Carnivale is David Lynch, because of the genuinely eerie Americana and all the unanswered questions.

The Walking Dead is George Romero if he took his sweet, sweet time a la Terrence Malick.  Though of course Terrence Malick is more Planet Earth. 

30 Rock might have to be Mike Nichols, though of course it has plenty of Mel Brooks too.  But with all the genre-spoofing, Mel Brooks should probably be Community.  And I guess that would mean Arrested Development is John LandisThe Office (US Version) is Hal Ashby (unless Parks And Recreation is Hal Ashby).  The Office (UK Version) is more realistic and uncomfortable to watch, so that’s John CassavetesHow I Met Your Mother is meta-Arthur Hiller (the guy who directed Love Story as well as a couple of Neil Simon scripts).  I can’t think of who It’s Always Sunny In Philadelphia would be.  Who’s the most mean-spirited and irredeemably obnoxious 1970s filmmaker?

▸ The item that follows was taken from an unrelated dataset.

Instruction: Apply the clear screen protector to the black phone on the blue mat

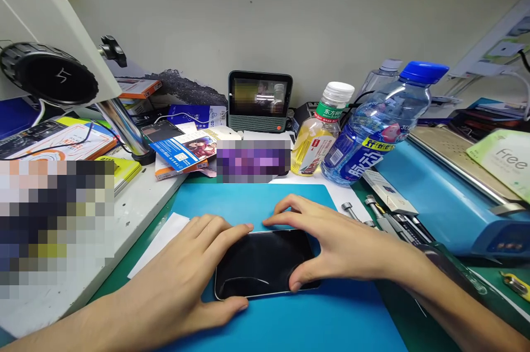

I have yet to see Homeland or Rubicon, but they’re Alan Pakula, right?  Because conspiracies and shit?

The Wire would have to be Sidney Lumet, with the criminals and the scathing social commentary of modern urban…OK, I’m just guessing on this one too, since I’ve only seen like 4 episodes of The Wire, and I’m ashamed to admit this.

Deadwood is either Walter Hill or Sam Peckinpah, since it takes the brutality inherent in early-20th Century Westerns and reconfigures it through modern…

…all right, I’ve seen zero episodes of Deadwood.